# PROBLEM TO WORK ON:
Below is a block of entries; repeat exactly the lines starting at the line that contains "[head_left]" and ending at the line that contains "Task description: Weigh", both included.
══════
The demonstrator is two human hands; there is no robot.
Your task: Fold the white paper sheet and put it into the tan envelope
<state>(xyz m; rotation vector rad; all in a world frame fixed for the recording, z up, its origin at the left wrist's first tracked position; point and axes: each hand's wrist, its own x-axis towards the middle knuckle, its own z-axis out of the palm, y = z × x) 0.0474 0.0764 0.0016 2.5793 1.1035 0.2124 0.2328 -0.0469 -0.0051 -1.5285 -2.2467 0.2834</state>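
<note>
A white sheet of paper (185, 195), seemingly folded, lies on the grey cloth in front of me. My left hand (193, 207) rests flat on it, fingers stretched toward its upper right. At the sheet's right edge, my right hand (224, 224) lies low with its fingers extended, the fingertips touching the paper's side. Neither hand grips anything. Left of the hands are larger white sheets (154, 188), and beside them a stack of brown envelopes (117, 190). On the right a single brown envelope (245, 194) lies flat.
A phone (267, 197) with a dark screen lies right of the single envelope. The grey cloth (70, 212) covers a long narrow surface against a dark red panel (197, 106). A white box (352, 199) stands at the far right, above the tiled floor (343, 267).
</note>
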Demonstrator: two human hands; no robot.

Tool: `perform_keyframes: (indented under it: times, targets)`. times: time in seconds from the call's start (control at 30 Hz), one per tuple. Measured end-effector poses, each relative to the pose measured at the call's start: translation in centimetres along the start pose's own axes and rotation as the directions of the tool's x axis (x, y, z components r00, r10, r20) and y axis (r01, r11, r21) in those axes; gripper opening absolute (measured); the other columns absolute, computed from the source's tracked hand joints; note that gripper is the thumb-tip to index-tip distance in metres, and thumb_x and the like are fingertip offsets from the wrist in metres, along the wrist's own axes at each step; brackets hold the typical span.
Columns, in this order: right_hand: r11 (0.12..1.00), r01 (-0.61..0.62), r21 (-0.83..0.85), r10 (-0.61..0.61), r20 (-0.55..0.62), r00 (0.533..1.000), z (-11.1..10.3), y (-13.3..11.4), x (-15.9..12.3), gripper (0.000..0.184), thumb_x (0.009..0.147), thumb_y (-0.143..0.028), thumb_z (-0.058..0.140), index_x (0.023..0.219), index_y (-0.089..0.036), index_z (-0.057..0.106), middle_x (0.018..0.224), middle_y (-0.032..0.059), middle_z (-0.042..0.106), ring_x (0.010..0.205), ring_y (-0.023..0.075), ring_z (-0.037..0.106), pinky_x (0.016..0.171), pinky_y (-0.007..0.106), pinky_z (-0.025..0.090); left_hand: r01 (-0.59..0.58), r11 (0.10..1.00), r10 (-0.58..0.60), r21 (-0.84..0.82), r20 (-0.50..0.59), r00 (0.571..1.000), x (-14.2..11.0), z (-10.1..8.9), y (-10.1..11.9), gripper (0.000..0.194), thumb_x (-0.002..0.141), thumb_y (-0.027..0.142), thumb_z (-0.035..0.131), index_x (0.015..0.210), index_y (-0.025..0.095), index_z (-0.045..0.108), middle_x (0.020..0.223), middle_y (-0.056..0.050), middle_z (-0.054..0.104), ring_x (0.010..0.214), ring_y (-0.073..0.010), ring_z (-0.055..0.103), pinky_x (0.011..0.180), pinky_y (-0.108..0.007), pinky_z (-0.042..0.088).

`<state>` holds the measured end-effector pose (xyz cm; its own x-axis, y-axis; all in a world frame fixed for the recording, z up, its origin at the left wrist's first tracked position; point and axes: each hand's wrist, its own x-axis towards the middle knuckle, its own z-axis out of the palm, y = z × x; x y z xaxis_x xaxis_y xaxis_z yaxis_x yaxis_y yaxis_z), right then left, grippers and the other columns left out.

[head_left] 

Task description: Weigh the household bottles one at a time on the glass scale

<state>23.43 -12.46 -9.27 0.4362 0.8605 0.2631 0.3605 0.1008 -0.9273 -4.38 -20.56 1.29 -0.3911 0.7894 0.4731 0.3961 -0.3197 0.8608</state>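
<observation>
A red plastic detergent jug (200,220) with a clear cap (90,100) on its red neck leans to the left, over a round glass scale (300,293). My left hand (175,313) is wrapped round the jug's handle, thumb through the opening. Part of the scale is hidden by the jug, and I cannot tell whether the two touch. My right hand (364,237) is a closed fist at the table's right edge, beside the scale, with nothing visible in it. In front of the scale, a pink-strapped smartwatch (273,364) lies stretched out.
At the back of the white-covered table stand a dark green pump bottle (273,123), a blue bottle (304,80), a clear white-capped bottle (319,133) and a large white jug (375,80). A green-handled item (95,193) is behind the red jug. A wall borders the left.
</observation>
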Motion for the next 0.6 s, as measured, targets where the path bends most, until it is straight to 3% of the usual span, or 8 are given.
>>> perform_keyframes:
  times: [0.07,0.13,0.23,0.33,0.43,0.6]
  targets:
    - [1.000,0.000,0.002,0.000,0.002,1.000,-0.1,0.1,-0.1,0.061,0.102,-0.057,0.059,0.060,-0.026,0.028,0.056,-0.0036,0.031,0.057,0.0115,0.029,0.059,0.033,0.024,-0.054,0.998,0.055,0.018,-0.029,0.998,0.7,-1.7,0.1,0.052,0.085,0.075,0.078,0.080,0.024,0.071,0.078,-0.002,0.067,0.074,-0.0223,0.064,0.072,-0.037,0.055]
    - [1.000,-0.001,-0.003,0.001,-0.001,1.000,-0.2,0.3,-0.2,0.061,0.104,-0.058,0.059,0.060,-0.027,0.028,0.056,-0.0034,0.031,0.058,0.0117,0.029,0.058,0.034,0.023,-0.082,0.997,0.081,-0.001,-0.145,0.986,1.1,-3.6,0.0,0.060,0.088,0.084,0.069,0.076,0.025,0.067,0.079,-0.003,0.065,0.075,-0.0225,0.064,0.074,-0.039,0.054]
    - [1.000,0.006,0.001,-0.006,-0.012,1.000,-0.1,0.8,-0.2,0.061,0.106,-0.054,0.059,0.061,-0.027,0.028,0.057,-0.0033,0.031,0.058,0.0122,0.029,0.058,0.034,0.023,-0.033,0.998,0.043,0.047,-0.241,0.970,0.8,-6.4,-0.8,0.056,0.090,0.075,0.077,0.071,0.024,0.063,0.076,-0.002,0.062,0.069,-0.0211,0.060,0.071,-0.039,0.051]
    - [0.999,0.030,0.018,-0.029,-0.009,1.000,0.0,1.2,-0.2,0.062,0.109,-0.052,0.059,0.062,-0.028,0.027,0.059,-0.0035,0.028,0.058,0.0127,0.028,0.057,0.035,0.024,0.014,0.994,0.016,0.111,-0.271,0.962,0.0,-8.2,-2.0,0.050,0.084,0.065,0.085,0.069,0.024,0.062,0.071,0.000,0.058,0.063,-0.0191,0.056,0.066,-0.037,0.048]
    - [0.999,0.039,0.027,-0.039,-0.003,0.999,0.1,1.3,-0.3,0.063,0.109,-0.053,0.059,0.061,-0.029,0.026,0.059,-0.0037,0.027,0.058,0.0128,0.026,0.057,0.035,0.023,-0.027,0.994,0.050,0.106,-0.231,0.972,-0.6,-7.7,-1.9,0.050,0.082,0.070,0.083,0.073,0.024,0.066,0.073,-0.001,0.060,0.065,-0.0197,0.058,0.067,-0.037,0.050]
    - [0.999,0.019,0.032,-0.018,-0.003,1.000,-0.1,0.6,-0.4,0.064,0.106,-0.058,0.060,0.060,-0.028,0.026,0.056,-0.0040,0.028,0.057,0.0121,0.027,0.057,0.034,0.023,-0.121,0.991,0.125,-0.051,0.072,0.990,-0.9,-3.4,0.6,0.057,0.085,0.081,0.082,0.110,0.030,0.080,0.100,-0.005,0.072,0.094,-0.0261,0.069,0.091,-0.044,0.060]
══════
# TASK ANSWER:
[head_left] 

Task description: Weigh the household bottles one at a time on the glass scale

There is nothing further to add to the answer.